言わずと知れた文章術の名著に手を伸ばす。いかに、日本語の文章を「わかりやすく」書くか、ということについて解説された本である。
最近ことにいかんなと思うのは、英語で論文なりを書くときには丁寧に一語一語のつながりや意味を確認するのに、日本語となると無意識に手を抜いて書き散らすようにしてしまうことである。英語を書くときは、誤読のない、一義的な文章となるように細心の注意を払う。同じことをなぜ日本語のときにしないのか。自分がいつも使っている言葉だから、という驕り以外のなにものでもない。
そもそも、著者も書いているが、日本語はロジカルなことを書くのに適さない、ということはない。ロジカルでない日本語を書いているだけなのだ。英語に対するのと同じくらいの意識を持って、日本語の一語一語に対するべきなのである。
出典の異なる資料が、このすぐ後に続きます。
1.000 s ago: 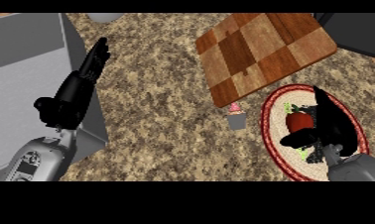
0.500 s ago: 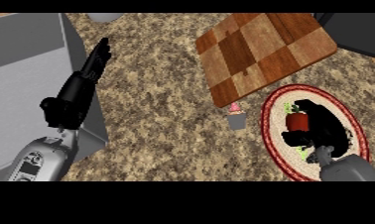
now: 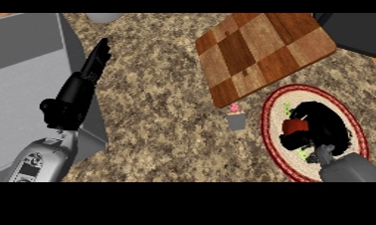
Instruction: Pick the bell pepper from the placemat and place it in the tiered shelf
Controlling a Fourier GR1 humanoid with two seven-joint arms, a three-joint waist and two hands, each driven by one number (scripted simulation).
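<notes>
A red bell pepper [image 3: 295, 126] lies on a round placemat [image 3: 272, 114] with a red rim at the lower right. My right hand [image 3: 323, 128] covers the mat's middle, its fingers curled round the pepper's right and lower sides, so only the pepper's left part shows. My left hand [image 3: 79, 89] rests open at the left, fingers straight and pointing up, beside a grey block. Which thing is the tiered shelf I cannot tell.
A checkered wooden board [image 3: 260, 52] lies above the placemat. A small grey cup with a pink top [image 3: 235, 119] stands just left of the mat. A grey block [image 3: 33, 74] fills the left side. A dark object [image 3: 351, 32] sits at the top right corner.
My right hand has come down from the mat's right side onto its middle and curled its fingers round the pepper. The left hand has not moved.
</notes>
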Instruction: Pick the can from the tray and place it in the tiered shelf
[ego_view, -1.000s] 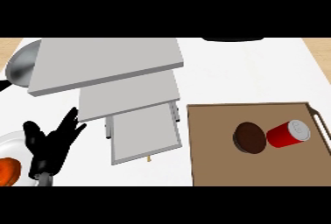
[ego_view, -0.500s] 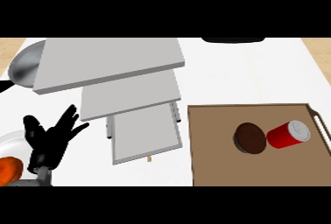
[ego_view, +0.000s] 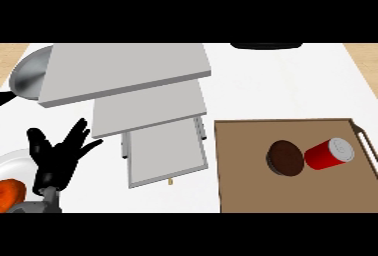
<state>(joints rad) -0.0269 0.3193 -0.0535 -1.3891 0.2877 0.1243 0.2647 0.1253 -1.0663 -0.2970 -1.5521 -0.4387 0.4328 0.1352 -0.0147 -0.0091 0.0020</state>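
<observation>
My left hand (ego_view: 55, 155) has drifted slightly toward seven o'clock since a second ago, fingers spread and holding nothing, over a white plate (ego_view: 15, 162), grey tiered shelf (ego_view: 140, 100) at eleven o'clock, red can (ego_view: 329, 154) lying on the brown tray (ego_view: 244, 190) at three o'clock, beside a dark brown disc (ego_view: 285, 158).

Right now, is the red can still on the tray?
Yes. The red can lies inside the brown tray, beside a dark round object.
</observation>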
本の後ろにも書いてあるように、『第一章から第四章まで読めば、それだけで確実に、文章は良くなる』。これは間違いないと読み終わって感じた。修飾の順序はどうあるべきか、句読点はいかに打つべきか。それだけを意識するだけでも、分かりにくい文章は劇的に減るだろう。意識すればできることを、いかに普段意識していないかを改めて反省したい。
英語の文章術について書いたときにも感じたが、英語も日本語も、分かりやすい文章にするために意識せねばならない点は非常に似ている。結局は、「誤読されやすいような言葉の並べ方を避ける」「一義的に書く」ということである。これらをとことん意識している人間は、英語と日本語の両方について、母国語だとかそうでないとかに関わらず、わかりやすい文章を書けるのである。
この本を読み返して、少しでもそうした地点に近づけるように頑張りたい。